Time — home upload speeds are asymmetric. Shipping 30 GB up often takes longer than hashing locally.
Control — many tools optimize for "free up space now" with aggressive delete flows. One mis-click on a similar-looking burst is worse than keeping a duplicate.

Client-side duplicate finding flips the model: your CPU does the work, your disk is the only storage that matters, and nothing is deleted unless you decide to.

Exact duplicates vs "similar" photos (be precise about what you promise)

Users say "find duplicate photos" but mean two different things:

What users imagine	What most engineers build first
Same file copied twice	Exact duplicate — identical bytes
Burst shots, crops, re-saved JPEGs	Similar image — perceptual hash, ML embeddings

Exact matching is deterministic: hash the file, compare hashes, done. Renamed copies, re-exports, and "Copy of…" files still match even when metadata differs.

Similar matching is fuzzy: two portraits taken a second apart might group together; a heavily edited version might not. It needs different algorithms (pHash, CLIP, etc.), more CPU, and more false positives.

DupShelf ships exact duplicates only for now — SHA-256 over file content, grouped by hash. That's intentional: it's the safest first cleanup pass. You only remove files that are provably identical to another file in the set.

When similar-image mode exists, it should be optional and loudly labeled. Mixing "similar" results into an exact-duplicate UI is how tools earn angry reviews.

How local duplicate detection actually works

At a high level the pipeline is boring on purpose:

Enumerate files in a folder (recursive) or from a file picker batch.
Filter to image types the browser can treat as blobs (jpeg, png, webp, etc.).
Hash each file's bytes (DupShelf uses SHA-256 via Web Crypto).
Group files that share a hash.
Review — human picks one keeper per group.
Act — move extras to a subfolder or export a CSV for manual cleanup.

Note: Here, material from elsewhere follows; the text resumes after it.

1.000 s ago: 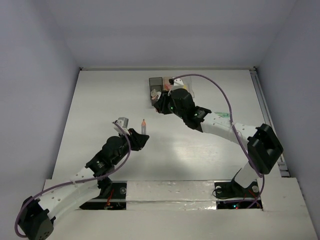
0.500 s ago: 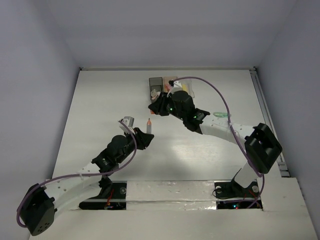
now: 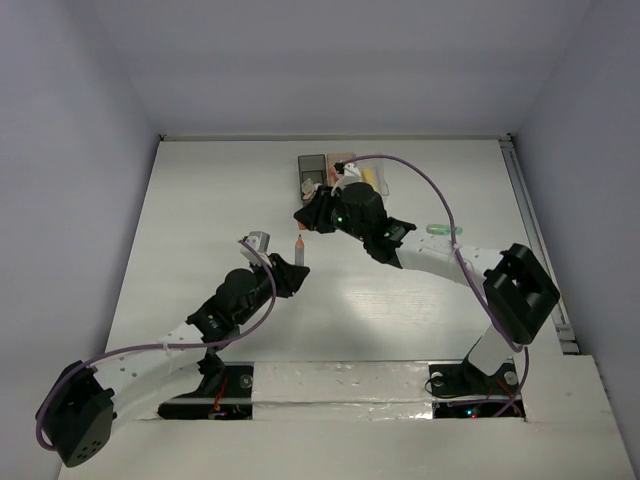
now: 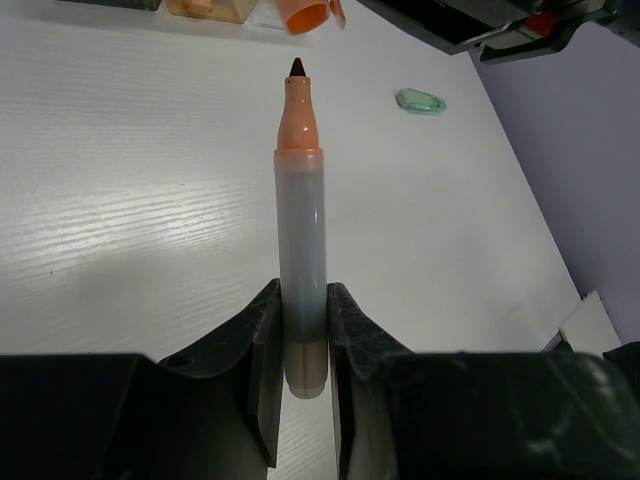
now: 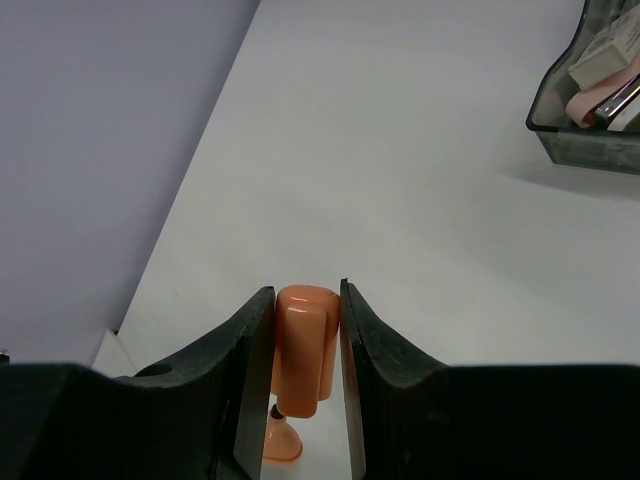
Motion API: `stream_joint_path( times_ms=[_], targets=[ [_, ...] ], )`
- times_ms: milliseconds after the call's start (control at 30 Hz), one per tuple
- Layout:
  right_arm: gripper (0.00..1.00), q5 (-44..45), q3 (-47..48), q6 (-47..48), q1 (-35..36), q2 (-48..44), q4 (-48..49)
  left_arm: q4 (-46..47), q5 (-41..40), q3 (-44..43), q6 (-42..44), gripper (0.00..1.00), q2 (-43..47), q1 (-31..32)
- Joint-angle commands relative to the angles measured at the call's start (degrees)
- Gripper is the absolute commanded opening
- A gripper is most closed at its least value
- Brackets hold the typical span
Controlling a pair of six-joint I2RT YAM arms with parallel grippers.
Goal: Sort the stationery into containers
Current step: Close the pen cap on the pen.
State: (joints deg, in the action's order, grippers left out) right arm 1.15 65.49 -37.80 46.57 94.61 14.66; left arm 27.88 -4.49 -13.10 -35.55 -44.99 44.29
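My left gripper (image 4: 300, 305) is shut on the grey barrel of an uncapped orange marker (image 4: 300, 200), tip pointing away; in the top view the marker (image 3: 298, 247) stands out from this gripper (image 3: 290, 272). My right gripper (image 5: 303, 300) is shut on the orange cap (image 5: 305, 345) and holds it just over the marker's tip (image 5: 280, 440). In the top view it (image 3: 304, 222) is directly beyond the tip. The cap (image 4: 305, 14) also shows at the top of the left wrist view. The joined containers (image 3: 313, 170) sit at the back, partly hidden by the right arm.
The dark grey bin (image 5: 590, 120) holds pink and white erasers. A mint green marker (image 3: 441, 229) lies alone on the table right of the right arm; it also shows in the left wrist view (image 4: 421, 101). The orange bin (image 4: 205, 8) is at the top edge.
The left gripper carried the marker right and forward. The right gripper came down and left from the bins, and the cap now sits just beyond the marker tip.
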Motion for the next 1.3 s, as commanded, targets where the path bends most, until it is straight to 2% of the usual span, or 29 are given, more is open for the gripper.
stream_joint_path(
  times_ms=[0, 867, 1133, 1267],
  targets=[
    [0.08, -0.09, 0.25, -0.08, 0.37, 0.93, 3.36, 3.76, 0.80, -2.19, 1.01, 0.00, -0.36, 0.27],
    [0.08, 2.02, -1.77, 0.63, 3.17, -0.83, 4.06, 3.23, -1.84, -4.39, 1.63, 0.00, -0.45, 0.27],
    [0.08, 6.93, -4.06, 1.41, 4.85, -3.11, 5.20, 3.32, -2.54, -6.49, 1.45, 0.00, -2.12, 0.27],
    [0.08, 9.22, -6.51, 0.89, 6.43, -3.90, 8.89, 4.55, -2.63, -7.20, 1.10, 0.00, -3.26, 0.27]
  ],
)
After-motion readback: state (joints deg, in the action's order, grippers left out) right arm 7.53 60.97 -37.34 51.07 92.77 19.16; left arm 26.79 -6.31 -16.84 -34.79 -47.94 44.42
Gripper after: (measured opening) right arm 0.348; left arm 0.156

No magic. The interesting parts are browser APIs and UX around large folders.

Hashing at scale

SHA-256 in the browser is fast enough for real libraries on a desktop. The slow part is often reading files from disk through the File System Access API, not the hash itself.

Practical patterns:

Stream or chunk large files if memory is tight (DupShelf reads blobs sized for typical photos).
Run hashing off the main thread with Web Workers so the UI stays responsive.
Show honest progress — "hashing" is the slow phase users feel on 8k+ file folders; hiding that behind a spinner breeds distrust.

Why filenames lie

Backup tools, messengers, and sync clients rename files constantly:

photo.jpg → photo (1).jpg
DSC_0042.NEF → DSC_0042-copy.NEF
Same bytes, new path

Content hashing ignores names. That's the whole point.

The File System Access API: folder scan and safe moves

Chrome and Edge on desktop support picking a directory handle with showDirectoryPicker(). DupShelf walks it recursively, builds a list of image refs, and keeps the handle so you can move non-keepers later.

Important nuances:

Read vs write — scanning needs read access. Moving duplicates into a subfolder needs write permission; the browser may prompt again. That's good — explicit consent beats silent disk writes.
Safari / Firefox — no full-folder picker today. Users can still add batches via file input, drag-and-drop, or paste. The tool should say that plainly instead of failing mysteriously.
Secure context — folder access requires HTTPS (or localhost during development).

DupShelf never auto-deletes. The write path creates a folder named dupshelf-duplicate-images inside your library and moves extras there in grouped subfolders. You verify in Finder or Explorer, then delete when ready.

OPFS for session restore (optional but nice)

If you've read about the Origin Private File System, it's a good fit for tool state:

Scan results (groups, keeper choices, file metadata) can be large.
localStorage is the wrong tool — size limits and synchronous JSON stringify hurt.
OPFS gives you private, origin-scoped file storage for structured session snapshots.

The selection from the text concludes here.